## Directions for this task:
Copy each line of the data that has "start" in it.

BEGIN

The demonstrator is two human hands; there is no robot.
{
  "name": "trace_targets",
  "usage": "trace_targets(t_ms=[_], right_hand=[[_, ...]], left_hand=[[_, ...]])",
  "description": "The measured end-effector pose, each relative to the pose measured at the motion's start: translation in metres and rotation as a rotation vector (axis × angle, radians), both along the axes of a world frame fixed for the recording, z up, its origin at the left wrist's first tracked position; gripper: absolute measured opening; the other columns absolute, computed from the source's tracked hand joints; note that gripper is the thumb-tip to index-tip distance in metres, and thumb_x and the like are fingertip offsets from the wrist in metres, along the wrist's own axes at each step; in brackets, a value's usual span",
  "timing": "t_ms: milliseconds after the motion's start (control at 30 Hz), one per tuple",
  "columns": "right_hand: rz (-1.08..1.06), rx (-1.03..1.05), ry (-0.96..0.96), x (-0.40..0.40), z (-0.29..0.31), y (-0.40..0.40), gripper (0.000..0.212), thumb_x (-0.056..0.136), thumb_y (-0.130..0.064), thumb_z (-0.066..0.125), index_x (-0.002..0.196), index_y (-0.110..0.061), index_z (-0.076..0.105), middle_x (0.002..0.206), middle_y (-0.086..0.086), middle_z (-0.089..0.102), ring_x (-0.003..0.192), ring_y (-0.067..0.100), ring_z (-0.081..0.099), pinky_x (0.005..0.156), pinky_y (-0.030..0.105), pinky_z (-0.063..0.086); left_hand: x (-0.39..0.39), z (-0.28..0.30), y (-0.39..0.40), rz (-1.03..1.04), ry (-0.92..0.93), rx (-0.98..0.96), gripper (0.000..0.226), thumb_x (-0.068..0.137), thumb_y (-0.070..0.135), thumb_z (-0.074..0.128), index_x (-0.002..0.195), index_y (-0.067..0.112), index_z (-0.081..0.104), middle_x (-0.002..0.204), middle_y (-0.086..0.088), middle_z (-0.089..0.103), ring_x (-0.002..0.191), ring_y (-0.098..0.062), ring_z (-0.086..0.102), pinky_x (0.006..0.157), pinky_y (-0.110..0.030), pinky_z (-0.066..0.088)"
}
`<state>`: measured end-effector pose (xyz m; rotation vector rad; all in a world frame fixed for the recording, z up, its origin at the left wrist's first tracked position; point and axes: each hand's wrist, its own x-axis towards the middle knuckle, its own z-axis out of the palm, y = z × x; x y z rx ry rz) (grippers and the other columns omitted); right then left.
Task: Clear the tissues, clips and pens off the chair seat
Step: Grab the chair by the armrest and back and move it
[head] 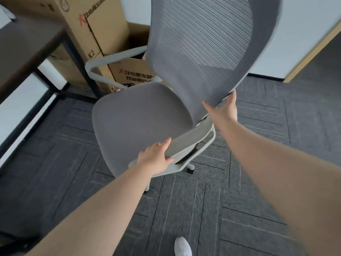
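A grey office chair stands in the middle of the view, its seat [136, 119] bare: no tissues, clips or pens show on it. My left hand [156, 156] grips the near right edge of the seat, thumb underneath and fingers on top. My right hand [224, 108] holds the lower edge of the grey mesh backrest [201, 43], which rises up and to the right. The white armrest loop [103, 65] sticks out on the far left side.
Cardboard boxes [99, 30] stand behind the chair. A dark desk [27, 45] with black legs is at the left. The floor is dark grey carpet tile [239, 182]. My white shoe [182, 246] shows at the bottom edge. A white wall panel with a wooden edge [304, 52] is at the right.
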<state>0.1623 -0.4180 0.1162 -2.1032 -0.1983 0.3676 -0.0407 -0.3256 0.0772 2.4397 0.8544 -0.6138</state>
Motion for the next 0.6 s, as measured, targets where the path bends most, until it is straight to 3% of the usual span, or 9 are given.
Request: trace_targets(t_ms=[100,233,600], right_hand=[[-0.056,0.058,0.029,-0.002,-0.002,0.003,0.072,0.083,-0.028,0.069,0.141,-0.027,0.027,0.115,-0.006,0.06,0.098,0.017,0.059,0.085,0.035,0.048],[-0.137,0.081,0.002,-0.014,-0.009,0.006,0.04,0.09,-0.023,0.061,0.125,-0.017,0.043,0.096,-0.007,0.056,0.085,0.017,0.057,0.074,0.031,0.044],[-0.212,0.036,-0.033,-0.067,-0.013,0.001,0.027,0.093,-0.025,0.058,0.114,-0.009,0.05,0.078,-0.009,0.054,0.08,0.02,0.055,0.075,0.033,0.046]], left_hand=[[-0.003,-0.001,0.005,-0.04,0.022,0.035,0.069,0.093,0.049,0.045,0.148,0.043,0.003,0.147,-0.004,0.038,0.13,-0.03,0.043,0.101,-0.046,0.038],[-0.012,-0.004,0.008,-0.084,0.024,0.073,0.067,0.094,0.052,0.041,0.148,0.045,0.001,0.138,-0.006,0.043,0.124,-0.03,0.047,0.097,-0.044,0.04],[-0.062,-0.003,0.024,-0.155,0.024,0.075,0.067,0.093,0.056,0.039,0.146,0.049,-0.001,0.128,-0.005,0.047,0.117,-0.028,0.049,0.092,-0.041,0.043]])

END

## Solved exercise:
  "description": "The measured end-effector pose, each relative to the pose measured at the motion's start: translation in metres and rotation as a rotation vector (axis × angle, radians), both along the axes of a world frame fixed for the recording, z up, its origin at the left wrist's first tracked position; gripper: absolute measured opening; the other columns absolute, computed from the source's tracked hand joints; note that gripper is the thumb-tip to index-tip distance in metres, and thumb_x and the like are fingertip offsets from the wrist in metres, along the wrist's own axes at each step; in brackets, a value's usual span",
  "timing": "t_ms: milliseconds after the motion's start (control at 30 Hz), one per tuple",

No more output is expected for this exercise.